And on and on--I'm sure you get the point. The system is broken--and you don't have to be skeptical about immigration to be upset about it. It doesn't matter if you're a Democrat or a Republican, whether you're more concerned about law and order or about human rights. The system just isn't working--by any standards. This erosion of the rule of law, this risk to our security, just isn't in our interest--America's interest. And we all have a stake in fixing it--fixing it so that it actually works.

So the next step is moving from symptoms to diagnosis, and my diagnosis starts with economics.

Most immigrants come to the United States to work. They don't come to be unemployed--it's much better to be unemployed at home in Mexico. It's warmer in Mexico, and cheaper, you're surrounded by supportive family and friends. And they don't come to get welfare either - because most immigrants aren't eligible for welfare, and illegal immigrants aren't eligible for any kind of government benefit except public schooling and emergency-room hospital care.

So they come to work, and we need them, for two reasons. Not only is our shrinking, aging, ever-more-educated labor force leaving us with a shortage of low-wage workers; but it's doing so at a time when changes in our economy make many sectors more reliant than ever on unskilled labor. The evidence for both of these changes is largely statistical, and I don't want to overwhelm you with numbers, but let me throw out just two sets of figures. The first: in 1960, half of all American men dropped out of high school. Today, only 10 percent do--the rest finish and get diplomas, with all that means for the kinds of jobs they can land. The result: we no longer have much of a native-born working class that's willing to do manual labor and dirty, humiliating jobs. We no longer raise our kids to be busboys or farmhands. As a society, we've developed beyond that.

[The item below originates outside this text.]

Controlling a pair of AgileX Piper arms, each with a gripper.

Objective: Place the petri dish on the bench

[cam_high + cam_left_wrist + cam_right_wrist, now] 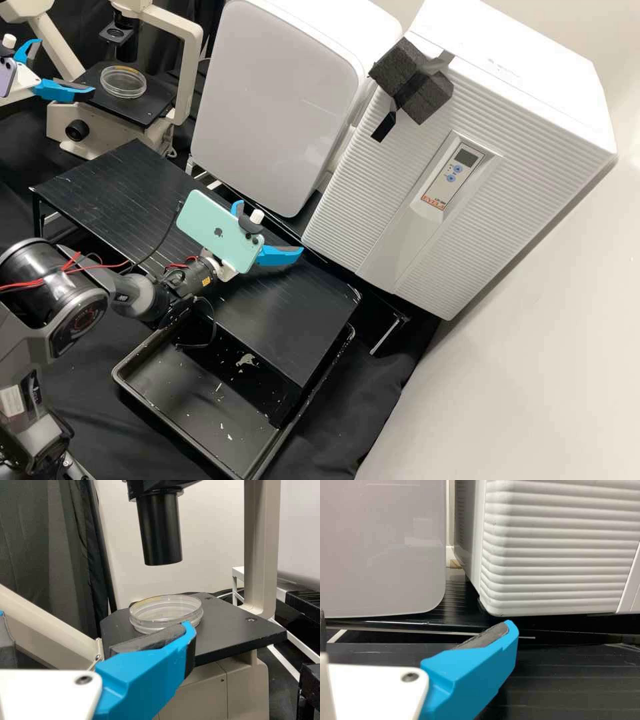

But our economy isn't accommodating this social change--or not completely, anyway. And here's the second set of numbers: the changing wage rate in the American meatpacking industry. Once upon a time, meatpacking was a job for highly skilled workers-- "knife men," they called them--who earned upwards of $20 an hour. Today, the work has been automated and the tasks have been simplified, and the wage is more like $5.15 an hour - if that much. So yes, the knowledge economy is creating more jobs for highly educated workers. But there is also a growing need at the other end of the job ladder. In many sectors--thanks to technology and global competition--companies are changing their production methods to eliminate high-skilled, high-paying work and replace it with easier, lower-paying jobs. Jobs that only immigrants want to do today.

Now of course, these changes are wrenching for some American workers, but by and large immigration is good for the U.S. economy. Not only do immigrants fill jobs Americans don't want to do. But because of that--and because they're so flexible and willing to move at the drop of a hat to wherever the jobs are--they keep the economy growing at a pace that few comparable economies can match. Some of the most striking evidence for this comes from comparisons between cities and states that have attracted large numbers of immigrants and cities and states that have attracted relatively few. The high-immigrant places invariably outperform their low-immigrant counterparts in job creation and income growth. They also show far lower unemployment.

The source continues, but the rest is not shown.